Crude oil futures prices on the New York Mercantile Exchange remained stable last week, closing between $92 and $95 a barrel, before settling at $93.51 on April 11.

Analysts said petroleum markets are in stable equilibrium now, with no obvious reasons for prices to surge or plummet.

“We’re meandering now, not trending” up or down, said Bruce Gress, director of petroleum risk management for the Pilot Flying J truck stop chain.

A spokesman for UPS Inc. told Transport Topics editors and reporters that the decline in petroleum prices is “obviously a good thing,” especially since fuel surcharges can catch up after falling behind in the January-February price surge, but that North America’s largest freight transportation company can never stop obsessing over the cost of the diesel, jet fuel and gasoline it buys worldwide.

“We look at everything on fuel. It’s almost religious for us,” said UPS’ Dan McMackin. The company’s global surface fleet racks up more than 2 billion miles a year.

Among the company’s projects to ameliorate high fuel prices is the new Orion program, or on-road integrated optimization and navigation. McMackin said UPS employs a team of mathematicians in Timonium, Md., to write route-optimization software.

“It’s about 50% rolled out and it reorders delivery directions after each delivery. It’s a sea change for delivery,” he said, adding that Orion will be featured in an episode of “Nova” dealing with optimization on PBS later this year.

UPS also has fuel-optimization software for its fleet of about 560 aircraft for express delivery that reduces idling on the ground and moves from peak altitude to landing more smoothly.

For one of the nation’s small fleets, the retreat in diesel prices has not corrected all problems.

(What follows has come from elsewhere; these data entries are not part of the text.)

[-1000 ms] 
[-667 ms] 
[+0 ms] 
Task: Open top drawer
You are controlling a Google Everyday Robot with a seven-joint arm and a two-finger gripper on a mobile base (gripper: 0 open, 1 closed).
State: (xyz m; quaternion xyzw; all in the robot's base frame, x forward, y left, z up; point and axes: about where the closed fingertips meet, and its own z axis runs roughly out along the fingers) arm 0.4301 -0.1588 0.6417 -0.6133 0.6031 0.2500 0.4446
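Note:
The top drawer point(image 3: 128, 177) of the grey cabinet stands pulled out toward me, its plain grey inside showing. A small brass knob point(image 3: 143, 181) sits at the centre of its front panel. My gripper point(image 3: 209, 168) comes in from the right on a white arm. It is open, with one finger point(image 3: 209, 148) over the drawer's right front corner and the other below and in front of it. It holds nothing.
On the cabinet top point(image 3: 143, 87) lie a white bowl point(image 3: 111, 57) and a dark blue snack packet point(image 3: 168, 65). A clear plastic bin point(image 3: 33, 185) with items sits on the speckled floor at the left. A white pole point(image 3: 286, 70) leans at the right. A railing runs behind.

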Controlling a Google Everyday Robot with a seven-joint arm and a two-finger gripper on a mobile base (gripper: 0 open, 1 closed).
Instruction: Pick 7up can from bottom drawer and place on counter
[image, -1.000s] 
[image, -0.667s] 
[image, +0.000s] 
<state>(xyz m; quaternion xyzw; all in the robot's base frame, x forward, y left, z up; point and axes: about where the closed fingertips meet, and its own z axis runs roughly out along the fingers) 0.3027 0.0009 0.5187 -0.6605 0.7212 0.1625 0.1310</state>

“Oil price increases hit parts and tires, too,” said Larry Limp, president of LNL Trucking in Bedford, Ind. Limp said that since the fuel price spike in 2008, his tire costs have increased by more than 60% because of the oil that goes into synthetic rubber.

LNL’s five power units haul tanks of vegetable oils and animal fats east of the Mississippi River, with each rig moving about 2,600 miles a week.

Limp said he has governed the top speed for his trucks’ engines and coached drivers to cruise in the rpm “sweet spot” for maximum efficiency.

“We track fuel economy and look for changes week to week,” Limp said.

EIA said April 9 in its Short-Term Energy Outlook that it is keeping its diesel-price forecast at $3.90 a gallon this year and that trucking’s main fuel will average $3.80 in 2014.

Nymex crude, which averaged $94.12 a barrel last year, will average $92.25 a barrel in 2014, EIA projected.

On April 10, Bloomberg News reported that a Saudi Arabian oil ministry official said during an Opec meeting in Kuwait that “oil markets will be balanced this year with Brent crude at about $100 a barrel.” Crude prices on the London market have declined to about $106 a barrel recently after nearing $119 on Feb. 8.

The Saudi assessment reiterates a statement from that government in March that $100 is a “reasonable” price for oil, Bloomberg said.